Em vez disso, os geólogos preferiram em grande medida esquecer Alfred Wegener, exceto para lançar outra enxurrada de ataques à sua teoria do "conto de fadas" no meio da Segunda Guerra Mundial. Por décadas depois, geólogos mais antigos alertaram os recém-chegados de que qualquer indício de interesse na deriva continental prejudicaria suas carreiras.

Wegener tomou o assalto como uma oportunidade para refinar suas idéias e abordar críticas válidas. Quando os críticos disseram que ele não apresentou um mecanismo plausível para a deriva, ele forneceu seis deles (incluindo um que prenunciou a idéia da tectônica de placas). Quando apontaram os erros - sua linha do tempo para a deriva continental era muito curta - ele se corrigiu nas edições subseqüentes de seu trabalho. Mas ele "nunca retratou nada", diz o historiador Mott Greene, autor de uma biografia futura, Life and Scientific Work, de Alfred Wegener . "Essa sempre foi a sua resposta: apenas afirme-a novamente, ainda mais fortemente." Quando Wegener publicou a versão final de sua teoria, em 1929, ele estava certo de que iria varrer outras teorias e reunir todas as evidências acumuladas em um visão unificadora da história da Terra. (Mas até ele teria ficado surpreso com as acusações contra os italianos por não transformar a tendência continental em um dispositivo preditivo; esse julgamento deve continuar por meses).

A reviravolta em sua teoria veio relativamente rápida, em meados da década de 1960, quando os geólogos mais antigos morreram e os mais jovens começaram a acumular provas de disseminação do fundo do mar e vastas placas tectônicas se esmigalhando no interior da Terra.

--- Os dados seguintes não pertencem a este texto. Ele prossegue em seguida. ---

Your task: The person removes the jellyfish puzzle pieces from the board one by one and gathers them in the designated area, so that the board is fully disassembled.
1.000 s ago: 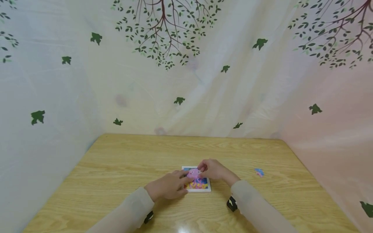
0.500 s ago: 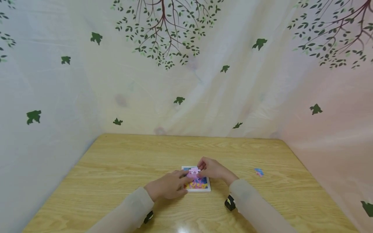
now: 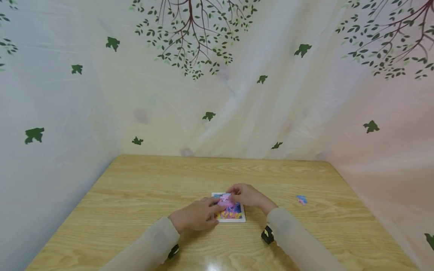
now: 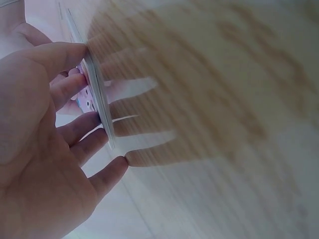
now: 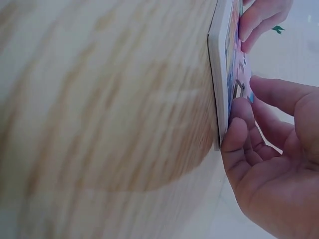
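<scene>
A small jigsaw puzzle (image 3: 232,216) in a white frame lies on the wooden table, showing a pink cartoon creature over yellow and blue. My left hand (image 3: 196,215) rests along its left side with fingers spread; some fingertips lie on the picture. In the left wrist view the thumb and fingers of that hand (image 4: 55,119) touch the frame's edge (image 4: 102,102). At the puzzle's far right part, my right hand (image 3: 249,195) pinches a pink puzzle piece (image 3: 224,197) over the picture. My right hand's fingers (image 5: 271,92) partly hide the piece in the right wrist view.
A loose blue and pink puzzle piece (image 3: 301,200) lies to the right on the table (image 3: 152,180). Behind and at both sides hangs a pale curtain (image 3: 162,113) printed with branches and leaves. A dark wrist device (image 3: 268,235) sits below the right sleeve.
The pink piece has been raised into lighter view, then lowered and tilted at the puzzle's top. My right hand has shifted slightly left. The left hand stays in place.
</scene>
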Demonstrator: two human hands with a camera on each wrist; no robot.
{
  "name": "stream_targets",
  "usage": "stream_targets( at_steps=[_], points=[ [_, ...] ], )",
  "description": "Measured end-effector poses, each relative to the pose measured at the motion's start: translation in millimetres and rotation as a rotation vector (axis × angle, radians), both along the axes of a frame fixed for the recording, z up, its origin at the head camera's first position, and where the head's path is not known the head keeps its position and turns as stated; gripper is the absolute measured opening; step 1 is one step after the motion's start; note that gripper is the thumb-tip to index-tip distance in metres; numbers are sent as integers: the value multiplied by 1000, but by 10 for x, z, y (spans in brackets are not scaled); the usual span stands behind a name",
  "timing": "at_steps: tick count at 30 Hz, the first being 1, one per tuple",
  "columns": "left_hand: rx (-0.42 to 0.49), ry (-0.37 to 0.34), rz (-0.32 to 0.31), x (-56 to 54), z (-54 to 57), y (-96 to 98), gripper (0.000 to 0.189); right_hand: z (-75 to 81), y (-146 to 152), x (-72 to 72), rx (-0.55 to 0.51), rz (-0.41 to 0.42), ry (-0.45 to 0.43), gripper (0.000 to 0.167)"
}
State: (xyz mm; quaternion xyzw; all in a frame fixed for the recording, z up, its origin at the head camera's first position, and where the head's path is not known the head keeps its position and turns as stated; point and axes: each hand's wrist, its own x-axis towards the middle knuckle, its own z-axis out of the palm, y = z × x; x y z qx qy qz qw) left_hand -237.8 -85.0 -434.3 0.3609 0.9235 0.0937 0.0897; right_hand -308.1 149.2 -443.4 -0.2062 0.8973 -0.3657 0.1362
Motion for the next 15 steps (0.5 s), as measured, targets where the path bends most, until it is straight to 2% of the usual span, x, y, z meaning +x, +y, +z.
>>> stream_targets(
  at_steps=[7,15],
  points=[
    [-4,22,-13,-14,5,-9,52,16,-18,3,-29,4,17,9],
    [-10,12,-7,-25,20,-16,52,-1,-13,-12,-60,-5,-17,9]
  ],
)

Wegener não viveu para ver isso. Por causa do fracasso de um subordinado, ele e um colega tiveram que fazer uma entrega de alimentos que salvaria vidas a dois de seus pesquisadores do clima, que passaram o inverno de 1930 no fundo da bolsa de gelo da Groenlândia. A viagem de ida e volta de 250 milhas até a costa em novembro tornou-se desesperada. Wegener, aos 50 anos, ansiava por estar em casa com sua esposa e três filhas. Ele sonhava com “viagens de férias sem escalar montanhas ou outras aventuras semi-polares” e do dia em que “a obrigação de ser um herói termina também”. Mas uma citação em suas anotações lembrou que ninguém realizou nada que valesse a pena “exceto sob uma condição: eu vou conseguir ou morrer.

Em algum lugar ao longo do caminho os dois homens desapareceram na neve sem fim. Os pesquisadores encontraram o corpo de Wegener e relataram que “seus olhos estavam abertos, e a expressão em seu rosto era calma e pacífica, quase sorrindo.” Era como se ele tivesse previsto sua última reivindicação.